What the task asks:
In the listing below, find the line containing "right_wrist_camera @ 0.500" and the line containing "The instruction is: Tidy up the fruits", then copy exactly everything from the first through the second, except the pictures.

Exercise data:
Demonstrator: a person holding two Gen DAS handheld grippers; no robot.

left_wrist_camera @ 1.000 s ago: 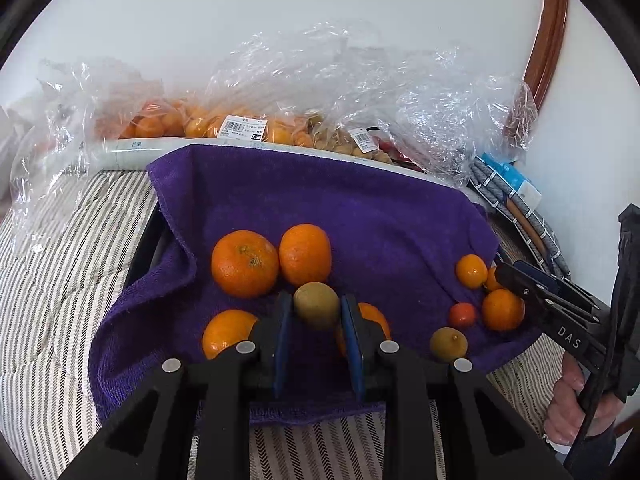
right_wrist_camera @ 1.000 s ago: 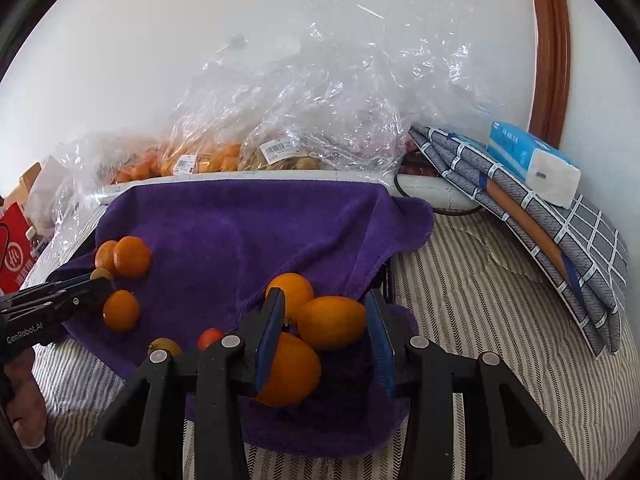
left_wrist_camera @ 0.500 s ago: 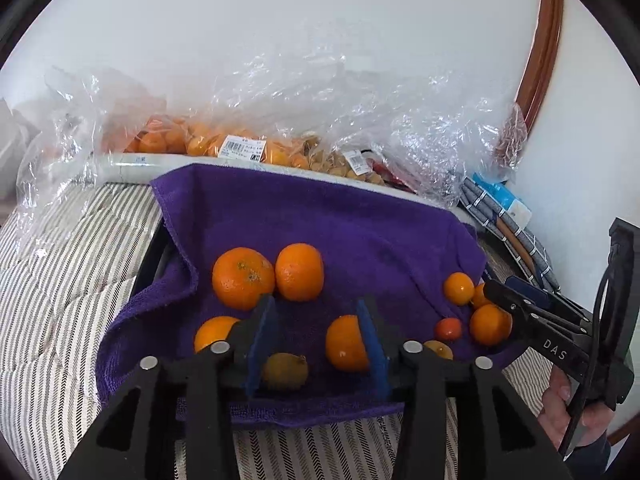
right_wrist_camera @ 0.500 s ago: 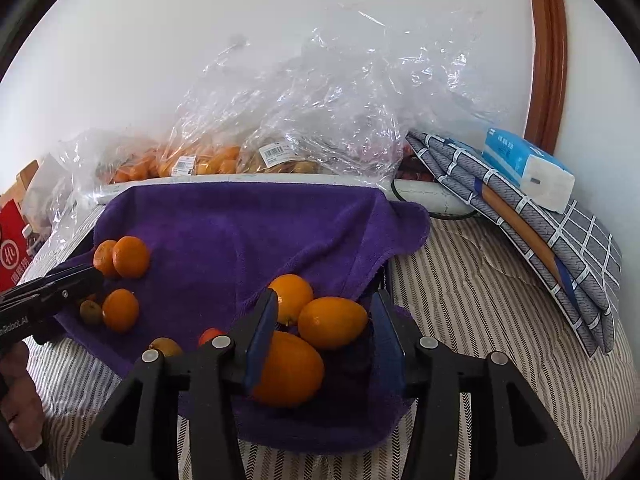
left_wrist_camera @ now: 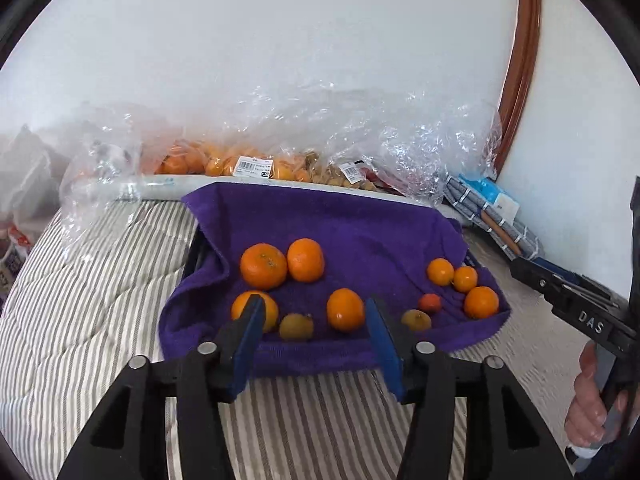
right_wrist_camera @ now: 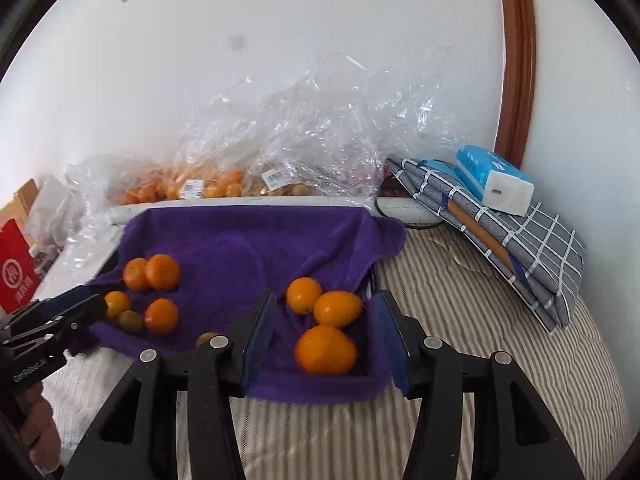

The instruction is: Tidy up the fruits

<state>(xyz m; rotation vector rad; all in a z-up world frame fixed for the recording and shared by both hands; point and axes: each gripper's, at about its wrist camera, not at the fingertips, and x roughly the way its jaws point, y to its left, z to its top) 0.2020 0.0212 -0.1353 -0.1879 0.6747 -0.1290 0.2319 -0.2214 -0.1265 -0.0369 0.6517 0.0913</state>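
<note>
A purple towel (left_wrist_camera: 352, 224) lies on the striped bed with fruit on it. In the left wrist view, several oranges (left_wrist_camera: 263, 266) and a brownish kiwi (left_wrist_camera: 296, 327) lie at the left, and smaller oranges (left_wrist_camera: 481, 302), a small red fruit (left_wrist_camera: 430, 303) and a second kiwi (left_wrist_camera: 416, 320) at the right. My left gripper (left_wrist_camera: 314, 318) is open and empty, just in front of the kiwi. My right gripper (right_wrist_camera: 326, 314) is open and empty, with three oranges (right_wrist_camera: 325, 349) between its fingers on the towel (right_wrist_camera: 248, 248).
Clear plastic bags of oranges (left_wrist_camera: 224, 164) and other fruit lie along the white wall behind the towel. A folded grey checked cloth (right_wrist_camera: 520, 240) with a blue tissue pack (right_wrist_camera: 494, 178) sits at the right. A red box (right_wrist_camera: 14, 280) stands at the far left.
My left gripper opened, let go of the kiwi onto the towel, and pulled back. My right gripper drew back slightly and stayed open.
</note>
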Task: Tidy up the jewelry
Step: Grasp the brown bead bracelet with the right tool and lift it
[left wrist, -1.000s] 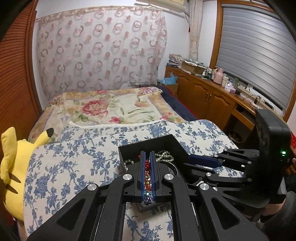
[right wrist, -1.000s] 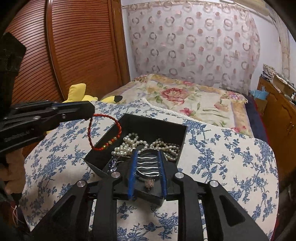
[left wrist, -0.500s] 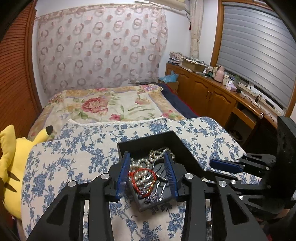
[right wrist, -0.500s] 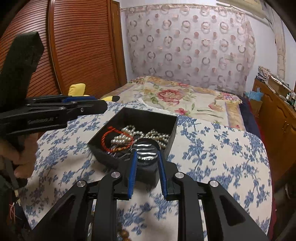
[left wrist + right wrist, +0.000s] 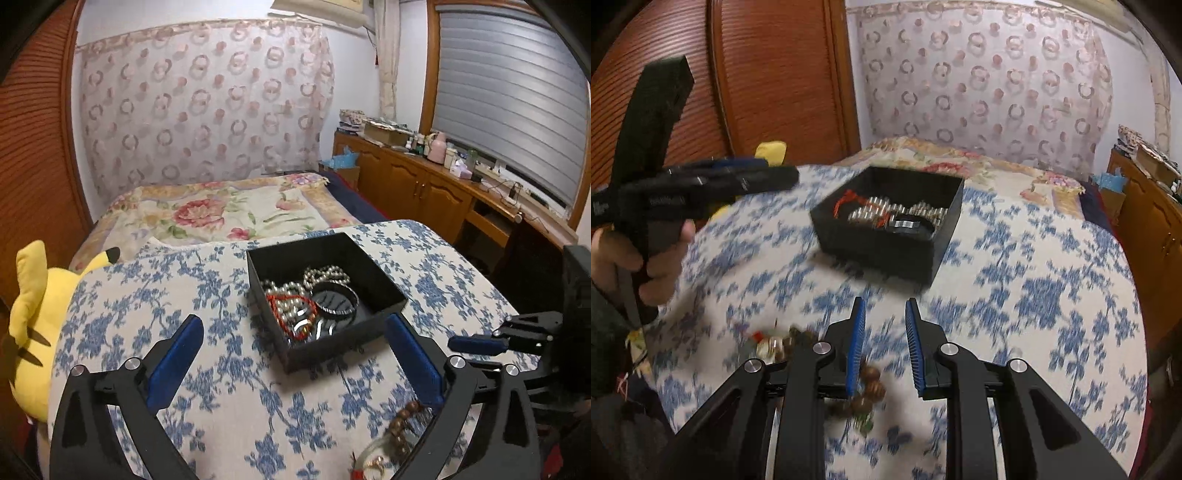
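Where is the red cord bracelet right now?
In the left wrist view the red cord bracelet lies inside the black box, at its near-left side on the pearl strands, beside the dark bangle.

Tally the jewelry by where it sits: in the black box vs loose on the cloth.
In the black box:
red cord bracelet: 1
pearl strands: 2, maybe more, tangled
dark striped bangle: 1
Loose on the cloth:
wooden bead bracelet: 1
Total: 5 at least

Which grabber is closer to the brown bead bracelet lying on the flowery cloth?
Right. The right gripper hangs almost over the brown bead bracelet, jaws empty. The left gripper, jaws just opened wide, sits further off, facing the black box.
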A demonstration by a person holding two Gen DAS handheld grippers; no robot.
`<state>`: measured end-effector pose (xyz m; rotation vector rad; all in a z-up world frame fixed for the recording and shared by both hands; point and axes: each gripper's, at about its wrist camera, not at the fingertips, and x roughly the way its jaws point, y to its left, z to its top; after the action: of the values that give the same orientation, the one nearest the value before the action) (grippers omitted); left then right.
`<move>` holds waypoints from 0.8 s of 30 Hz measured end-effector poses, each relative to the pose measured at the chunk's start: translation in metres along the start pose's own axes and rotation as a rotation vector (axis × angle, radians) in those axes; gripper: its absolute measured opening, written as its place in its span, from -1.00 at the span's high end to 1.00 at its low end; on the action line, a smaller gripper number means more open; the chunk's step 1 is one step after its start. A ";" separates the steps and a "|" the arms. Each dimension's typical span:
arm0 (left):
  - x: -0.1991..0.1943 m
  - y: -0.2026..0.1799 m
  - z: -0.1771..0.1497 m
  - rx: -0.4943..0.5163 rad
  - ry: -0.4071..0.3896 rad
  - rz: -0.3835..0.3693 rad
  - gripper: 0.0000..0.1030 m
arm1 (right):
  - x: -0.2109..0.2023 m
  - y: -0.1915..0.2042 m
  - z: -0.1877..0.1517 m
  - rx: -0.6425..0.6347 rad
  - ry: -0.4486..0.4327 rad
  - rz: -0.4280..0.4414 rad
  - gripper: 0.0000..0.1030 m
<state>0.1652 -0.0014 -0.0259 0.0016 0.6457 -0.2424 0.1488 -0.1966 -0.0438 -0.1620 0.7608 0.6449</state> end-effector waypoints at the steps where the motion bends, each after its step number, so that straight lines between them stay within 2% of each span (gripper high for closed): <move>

Solution to this problem:
right_wrist_camera @ 0.500 s ago: 
left_wrist_camera @ now: 
right_wrist_camera @ now: 

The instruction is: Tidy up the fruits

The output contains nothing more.